Incompatibili con la Costituzione le norme che prevedono di corrispondere in ritardo il trattamento di fine servizio. Il differimento della corresponsione dei Tfs ai dipendenti pubblici cessati dall'impiego per raggiunti limiti di età o di servizio contrasta infatti con il principio costituzionale della giusta retribuzione, di cui tali prestazioni costituiscono una componente; principio che si sostanzia non solo nella congruità dell'ammontare corrisposto, ma anche nella tempestività della erogazione.

Si tratta di un emolumento volto a sopperire alle peculiari esigenze del lavoratore in una particolare e più vulnerabile stagione della esistenza umana.

La Corte costituzionale dice stop quindi alle attese di anni per ottenere la liquidazione, ma l’imperativo vale solo per i dipendenti Pa che vanno in pensione di vecchiaia, a esclusione quindi delle altre formule di pensione anticipata e di anzianità. Il governo guidato da Giorgia Meloni dovrà pertanto mettere mano alla legislazione sul Trattamento di fine rapporto (Tfr) o Trattamento di fine servizio (Tfs), assicurando nuove regole che possano tener conto delle modifiche richieste dalla Corte costituzionale, senza pesare tuttavia sui conti pubblici.

 

Adesso tocca al legislatore sanare la materia

Per la Corte Costituzionale spetta dunque al legislatore, avuto riguardo al rilevante impatto finanziario che il superamento del differimento comporta, individuare i mezzi e le modalità di attuazione di un intervento riformatore che tenga conto anche degli impegni assunti nell'ambito della precedente programmazione economico-finanziaria.
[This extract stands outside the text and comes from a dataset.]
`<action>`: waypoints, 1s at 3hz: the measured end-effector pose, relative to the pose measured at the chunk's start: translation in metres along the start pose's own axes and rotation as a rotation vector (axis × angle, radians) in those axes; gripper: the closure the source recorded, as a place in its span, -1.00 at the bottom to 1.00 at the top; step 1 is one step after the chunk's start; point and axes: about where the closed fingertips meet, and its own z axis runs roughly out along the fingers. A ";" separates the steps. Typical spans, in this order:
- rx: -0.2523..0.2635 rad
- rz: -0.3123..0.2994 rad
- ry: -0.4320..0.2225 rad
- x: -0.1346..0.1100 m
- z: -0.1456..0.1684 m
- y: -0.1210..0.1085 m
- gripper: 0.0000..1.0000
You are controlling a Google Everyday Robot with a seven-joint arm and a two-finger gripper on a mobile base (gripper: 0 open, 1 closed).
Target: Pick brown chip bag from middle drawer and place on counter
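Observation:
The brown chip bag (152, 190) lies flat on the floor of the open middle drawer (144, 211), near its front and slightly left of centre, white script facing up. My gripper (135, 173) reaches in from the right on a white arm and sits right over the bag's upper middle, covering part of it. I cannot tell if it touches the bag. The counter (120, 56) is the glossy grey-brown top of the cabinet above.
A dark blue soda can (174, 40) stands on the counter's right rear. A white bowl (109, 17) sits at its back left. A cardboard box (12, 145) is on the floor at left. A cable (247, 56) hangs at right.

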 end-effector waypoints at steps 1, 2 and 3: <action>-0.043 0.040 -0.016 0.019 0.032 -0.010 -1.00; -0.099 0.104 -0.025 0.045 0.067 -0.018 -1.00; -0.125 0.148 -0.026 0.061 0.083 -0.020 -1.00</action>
La sentenza ha dichiarato inammissibili le questioni di legittimità costituzionale dell'art. 3, comma 2, del decreto-legge n. 79 del 1997, come convertito, e dell'art. 12, comma 7, del d.l. n. 78 del 2010, come convertito, che prevedono rispettivamente il differimento e la rateizzazione delle prestazioni.
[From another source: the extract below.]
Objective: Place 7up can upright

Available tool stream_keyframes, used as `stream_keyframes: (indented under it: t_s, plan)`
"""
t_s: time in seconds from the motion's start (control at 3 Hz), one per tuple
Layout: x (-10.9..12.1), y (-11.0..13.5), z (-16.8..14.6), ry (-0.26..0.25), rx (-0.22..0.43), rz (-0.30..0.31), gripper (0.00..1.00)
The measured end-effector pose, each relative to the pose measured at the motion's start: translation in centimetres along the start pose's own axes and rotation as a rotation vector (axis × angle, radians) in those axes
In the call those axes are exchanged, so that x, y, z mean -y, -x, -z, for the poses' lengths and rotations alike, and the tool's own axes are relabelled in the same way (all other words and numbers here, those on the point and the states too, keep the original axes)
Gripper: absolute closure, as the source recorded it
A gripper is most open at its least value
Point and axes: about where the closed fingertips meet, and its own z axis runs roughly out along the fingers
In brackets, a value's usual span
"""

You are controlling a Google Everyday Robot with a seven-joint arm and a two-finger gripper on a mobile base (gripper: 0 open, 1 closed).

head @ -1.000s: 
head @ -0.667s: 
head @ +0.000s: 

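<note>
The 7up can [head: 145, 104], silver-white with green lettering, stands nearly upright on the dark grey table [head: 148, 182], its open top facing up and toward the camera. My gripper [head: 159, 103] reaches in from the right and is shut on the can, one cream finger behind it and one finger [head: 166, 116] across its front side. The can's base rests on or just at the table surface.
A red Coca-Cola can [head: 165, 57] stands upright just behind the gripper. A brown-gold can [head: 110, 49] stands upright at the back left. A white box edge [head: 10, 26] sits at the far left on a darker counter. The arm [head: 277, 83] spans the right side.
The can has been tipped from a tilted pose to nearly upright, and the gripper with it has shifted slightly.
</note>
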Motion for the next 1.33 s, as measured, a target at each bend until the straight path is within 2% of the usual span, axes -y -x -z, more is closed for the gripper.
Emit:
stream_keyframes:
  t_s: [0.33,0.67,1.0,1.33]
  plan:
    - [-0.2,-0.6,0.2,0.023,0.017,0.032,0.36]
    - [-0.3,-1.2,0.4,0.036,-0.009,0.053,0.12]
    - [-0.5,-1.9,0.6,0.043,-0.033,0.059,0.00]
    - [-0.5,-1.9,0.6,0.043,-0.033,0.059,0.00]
Tuttavia, la discrezionalità del legislatore al riguardo – ha chiarito la Corte – non è temporalmente illimitata. E non sarebbe tollerabile l'eccessivo protrarsi dell'inerzia legislativa, tenuto anche conto che con la sentenza n.159 del 2019, era già stato rivolto un monito con il quale si segnalava la problematicità della normativa in esame. La Corte ha poi rilevato che la disciplina del pagamento rateale delle indennità di fine servizio prevede temperamenti a favore dei beneficiari dei trattamenti meno elevati. Comunque, concludono i giudici delle leggi, tale normativa era connessa a esigenze contingenti di consolidamento dei conti pubblici.